LetsEncrypt supports a few ACME challenges to validate the domain before issuing a certificate. The two primary means are HTTP-01 and DNS-01, using HTTP and DNS protocols respectively. The DNS challenge works by adding a TXT record to the domain, and the HTTP challenge works by adding a text file to the .well-known directory of ACME challenges. I chose the HTTP-01 challenge for this project in order to maintain separation between the DNS and HTTP parts of my CDN.

Here’s how the process works. First, the controller uses LetsEncrypt’s certbot to initialize the certificate request and specifies it would like to use the HTTP-01 ACME challenge. LetsEncrypt then responds with the validation string and token and certbot invokes a callback on the controller to signal an update. This update propagates the challenge to the anycast nodes, which serve the file to be picked up by the closest LetsEncrypt validation server. Once the process is complete, LetsEncrypt issues a signed certificate to the controller, which sends the certificate to the anycast nodes along with a signal to remove the ACME challenge. Certificate renewals work in the same way.

TLS certificate flow

TLS certificate flow

HTTP/3 (or HTTP over QUIC) is the newest version of the HTTP protocol, the primary benefit being the redesign of how stateful connections work. HTTP/1 utilized a TCP transport and in most cases multiple TCP sessions (one per connection). This led to extra overhead and more importantly for an anycast deployment if you don’t have TCP connection synchronization, a higher likelihood that you’re going to drop connections if something goes wrong. HTTP/2 improved upon this by multiplexing multiple requests on to a single TCP transport, and HTTP/3 takes it a step further. With HTTP over QUIC, requests are served on a UDP transport that allows the protocol to control the retransmission of packets. This is beneficial for spotty connections, but also for the case of an anycast node going offline without connection synchronization. HTTP/3 is able to retransmit packets without the problem of a broken TCP connection as a result of node failover breaking the sequence. This is great for anycast because it means higher reliability on top of a highly resilient network topology like anycast.

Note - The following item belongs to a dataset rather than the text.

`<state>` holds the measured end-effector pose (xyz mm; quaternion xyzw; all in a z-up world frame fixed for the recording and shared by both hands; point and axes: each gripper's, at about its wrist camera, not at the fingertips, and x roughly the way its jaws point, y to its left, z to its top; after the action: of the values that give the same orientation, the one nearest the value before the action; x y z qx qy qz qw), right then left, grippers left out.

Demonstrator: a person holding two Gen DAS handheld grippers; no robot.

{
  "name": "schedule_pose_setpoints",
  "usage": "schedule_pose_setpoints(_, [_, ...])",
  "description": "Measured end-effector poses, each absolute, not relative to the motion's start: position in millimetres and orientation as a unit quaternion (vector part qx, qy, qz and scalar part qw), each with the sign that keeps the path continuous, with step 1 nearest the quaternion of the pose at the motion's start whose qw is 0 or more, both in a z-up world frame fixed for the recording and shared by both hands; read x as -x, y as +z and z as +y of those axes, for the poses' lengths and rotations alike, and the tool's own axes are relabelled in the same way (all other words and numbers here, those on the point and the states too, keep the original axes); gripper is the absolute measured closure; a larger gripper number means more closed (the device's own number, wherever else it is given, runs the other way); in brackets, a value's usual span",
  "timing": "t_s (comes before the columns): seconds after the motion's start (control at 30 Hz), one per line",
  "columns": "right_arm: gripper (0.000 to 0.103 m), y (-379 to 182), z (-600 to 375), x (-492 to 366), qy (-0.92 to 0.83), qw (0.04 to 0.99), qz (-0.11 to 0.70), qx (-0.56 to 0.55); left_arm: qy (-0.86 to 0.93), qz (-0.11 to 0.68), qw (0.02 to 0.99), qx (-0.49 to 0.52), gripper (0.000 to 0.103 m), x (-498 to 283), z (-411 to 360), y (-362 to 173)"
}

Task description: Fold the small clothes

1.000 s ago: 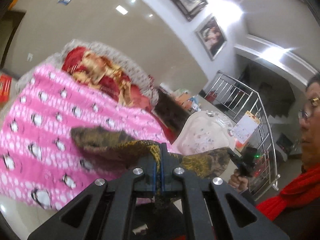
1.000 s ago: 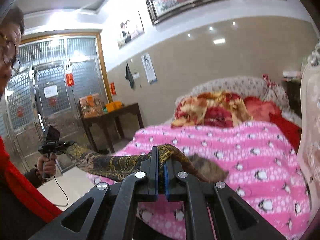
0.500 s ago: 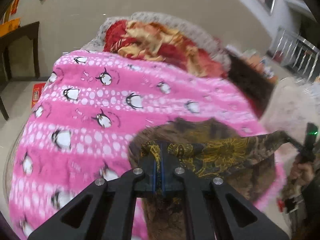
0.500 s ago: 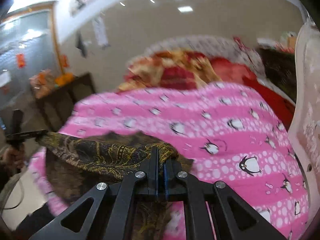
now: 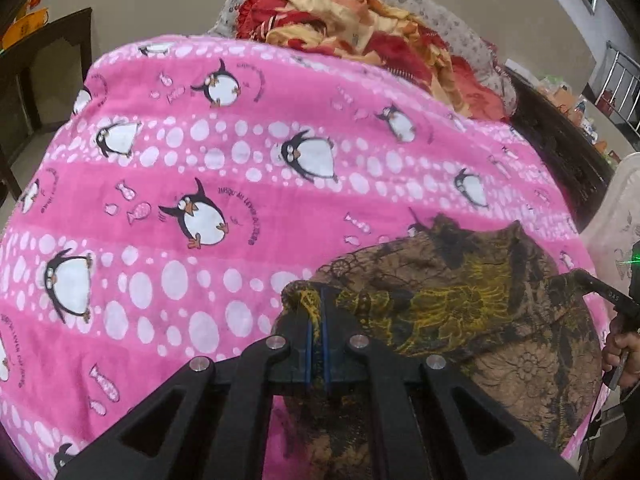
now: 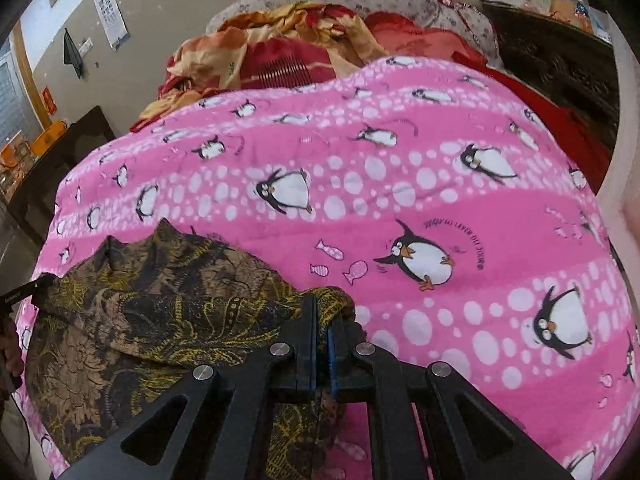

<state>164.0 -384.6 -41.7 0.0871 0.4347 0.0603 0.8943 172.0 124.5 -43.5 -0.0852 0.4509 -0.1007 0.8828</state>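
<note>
Your left gripper [image 5: 316, 322] is clamped tight on a bunched corner of the brown and yellow paisley-patterned garment [image 5: 472, 308], its blue-lined jaws pressed together with cloth between them; to its left lies only the pink fleece blanket printed with penguins and white dots [image 5: 192, 152], which covers the bed; the garment lies spread on that blanket at its near edge, between your two grippers, with its upper layer stretched taut from one clamp to the other and a lower layer flat beneath it; beyond the blanket, at the head of the bed, sits a crumpled red and gold quilt [image 5: 360, 20]; at the left edge of the left wrist view stands a dark wooden table [image 5: 44, 64].

Your right gripper [image 6: 320, 326] is likewise closed on the opposite bunched corner of the garment [image 6: 152, 300]; in the right wrist view the cloth runs off to the left, where the tip of your other tool pinches it; to the right of your right gripper the blanket [image 6: 440, 184] lies bare, and the quilt [image 6: 288, 52] is piled behind it.
</note>
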Motion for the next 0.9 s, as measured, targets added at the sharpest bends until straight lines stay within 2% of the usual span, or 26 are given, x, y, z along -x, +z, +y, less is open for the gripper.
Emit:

It’s important to note that HTTP/3 is not enabled by default in any major browsers or webservers as it’s considered an experimental feature. Like IPv6, it’s a game of who wants to take the first leap which will force the other parties to catch up with their implementation. Either way, HTTP/3 is a promising technology and has clear uses in anycast. I look forward to seeing how the protocol evolves in the future.